Qi Mo eyes shone, and the youth's unique vitality appeared on his face. This was probably the only thing that made me feel comforted during this muddled day.
Bring Qi Mu home. As soon as I entered the room, An Qingze sat on the sofa. The curtains were all pulled up and the living room was dark. My heart sank.
"You, why are you back so early?" I hesitated as I spoke to An Qingze.
She was silent and did not respond. She did not even look up at me. I unconsciously tightened Qi Mo hand. The young man's voice carried a unique and elegant tone," Uncle An, I' m sorry. Mommy is going to pick me up."
I was stunned for a moment and turned to look at him. Qi Mo was different from before. In the past, he was just a little boy. He didn't bother to explain and rarely spoke to An Qingze. Perhaps, he was as smart as Qi Mo. He was indeed much more mature than his peers, but he also rarely cared about the feelings of others. In this regard, he was too Qi Mu.
Right now, Qi Mo had already taken the initiative to explain to An Qingze before I could say anything. He had really changed a lot.
I turned to look at An Qingze. His eyes were filled with doubt and shock as he looked at the Qi Mo beside me. I quickly walked over and said," Actually, Lin Anru lied to all of us back then. The dead child wasn't Qi Mo at all, but Qi Ming Ye."

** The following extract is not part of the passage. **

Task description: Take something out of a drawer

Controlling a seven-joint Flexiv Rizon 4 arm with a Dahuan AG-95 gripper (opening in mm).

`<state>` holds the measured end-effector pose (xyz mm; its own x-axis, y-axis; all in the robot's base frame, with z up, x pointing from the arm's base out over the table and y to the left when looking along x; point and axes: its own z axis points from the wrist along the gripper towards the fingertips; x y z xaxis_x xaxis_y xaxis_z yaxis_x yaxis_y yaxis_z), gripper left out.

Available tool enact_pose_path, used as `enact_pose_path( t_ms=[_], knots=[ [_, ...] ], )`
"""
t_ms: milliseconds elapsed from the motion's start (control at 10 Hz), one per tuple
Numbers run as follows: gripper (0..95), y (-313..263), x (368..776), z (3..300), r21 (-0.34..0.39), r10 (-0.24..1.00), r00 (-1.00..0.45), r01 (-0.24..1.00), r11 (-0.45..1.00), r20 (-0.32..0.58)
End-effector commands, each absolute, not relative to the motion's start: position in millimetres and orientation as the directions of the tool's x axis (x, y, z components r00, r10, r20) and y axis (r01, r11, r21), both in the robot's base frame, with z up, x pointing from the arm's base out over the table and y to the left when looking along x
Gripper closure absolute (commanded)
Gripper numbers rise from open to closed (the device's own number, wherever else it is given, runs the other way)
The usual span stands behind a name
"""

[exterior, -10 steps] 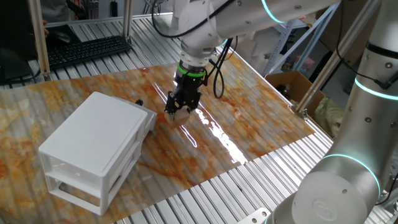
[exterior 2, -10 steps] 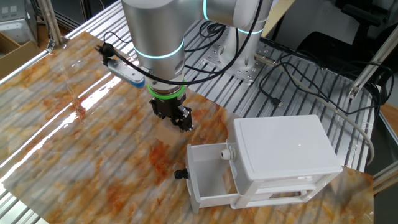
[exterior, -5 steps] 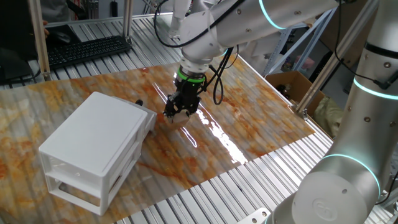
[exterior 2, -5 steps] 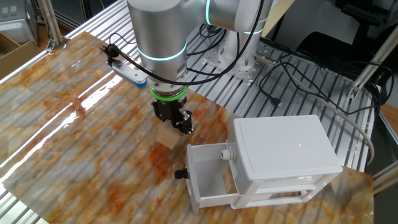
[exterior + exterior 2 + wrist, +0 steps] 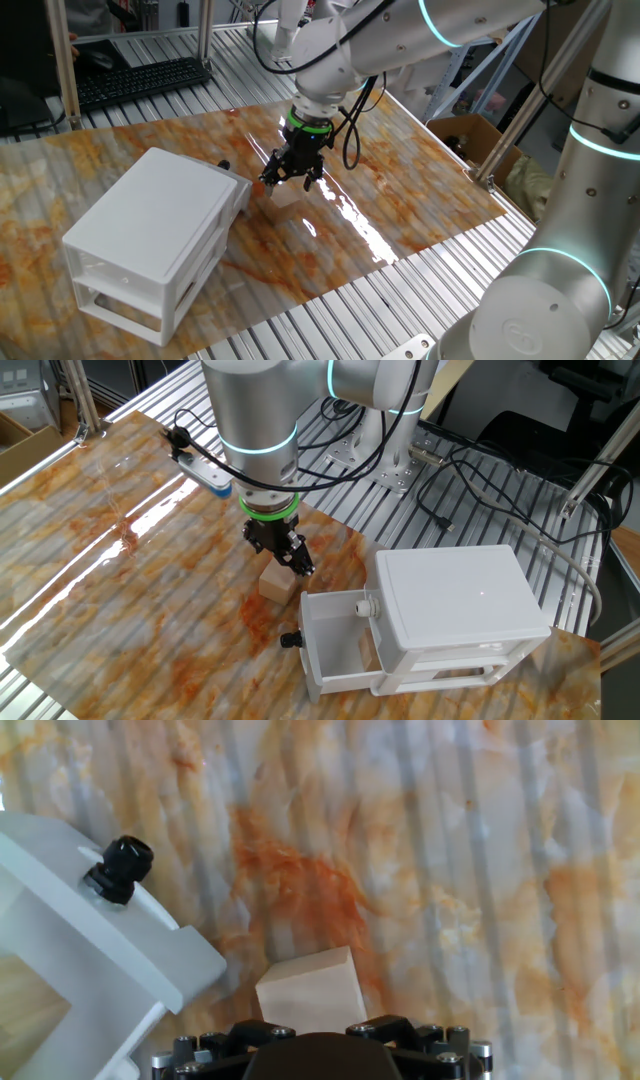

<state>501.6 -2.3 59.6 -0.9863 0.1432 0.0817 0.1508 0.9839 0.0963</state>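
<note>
Marbled orange worktop [image 5: 120,570] carries a white cabinet [image 5: 460,610] whose drawer [image 5: 335,640] stands pulled out. Just beside the drawer's front lies the block [image 5: 278,584], free on the worktop. Above it hangs the tool [image 5: 285,553], fingers spread.

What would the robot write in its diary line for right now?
stage: block released | wooden block: on table beside open drawer | gripper: open, just above block | cabinet: top drawer pulled out

Black keyboard [image 5: 140,80] behind marbled table [image 5: 420,200]; cardboard box [image 5: 470,135] aside.
</note>
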Motion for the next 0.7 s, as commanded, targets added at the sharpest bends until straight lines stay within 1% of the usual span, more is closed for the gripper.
enact_pose_path(
  t_ms=[100, 200, 300, 400, 700],
  knots=[
    [19.0, -2.1, 501.1, 60.3, 0.099, 0.127, -0.988, 0.135, 0.986, 0.083],
    [38.0, -2.2, 501.1, 62.8, 0.097, 0.088, -0.993, 0.095, 0.991, 0.082],
    [76.0, -2.4, 500.8, 69.3, 0.09, 0.066, -0.995, 0.073, 0.993, 0.08],
    [95.0, -3.1, 500.2, 78.1, 0.084, 0.051, -0.996, 0.058, 0.995, 0.078],
    [95.0, -5.2, 498.3, 95.0, 0.073, 0.058, -0.995, 0.064, 0.995, 0.075]
  ],
)
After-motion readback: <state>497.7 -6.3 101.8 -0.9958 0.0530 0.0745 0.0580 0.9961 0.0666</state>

When I said Qi Ming Ye, I subconsciously looked back at Qi Mo and said to him," Xiao Mo, go upstairs first. Mommy's room is in the first room on the left. Mommy told Uncle An about it."
Qi Mo didn't have any objections and went upstairs. After watching Qi Mo figure disappear upstairs, the door was closed. I walked to the sofa and sat next to An Qingze.
"Well, I know you're angry." I said bitterly.
An Qingze remained silent. I waited patiently for him. After a while, I heard An Qingze hoarsely say," If you don't want him to be engaged, why did n' t you say it before? Why did you have to wait until this time?" "If you haven't made up your mind, I said I wo n' t force you. Why are you so anxious to give me hope and destroy it yourself?"
I took a deep breath as everything that had happened throughout the day went crazy in my mind. I realized that I couldn't even find a starting point to start stating my reasons and motives. I knew that An Qingze didn't believe me at all. I also knew how disappointed, shocked, and sad he was when he saw what I had done on TV.
I wanted to explain, but at this moment, I was speechless. I pinched my hand on my thigh. The pain made my eyes sour. I knew I had to explain. No matter what, I couldn't let An Qingze misunderstand me anymore.
Even if the entire world didn't believe me in this matter, I would at least make my husband feel at ease and let him stand behind me.
I twisted my body and grabbed An Qingze hand. His hand was cold and colder than ever. An Qingze immediately wanted to break free. He frowned. I insisted that he didn't use too much strength. I saw hope and light from his gentleness. My heart finally felt a little warm.
"An Qingze, believe me. I really can't do that." I said.
An Qingze smiled bitterly." There's no way?" Did you want to tell me that after you returned, you thought about it and realized that you still couldn't let go of Qi Mu. Did you find that the person you loved was still Qi Mu? "Ke'er, I really do n' t understand. Why do you have to torture me like this?"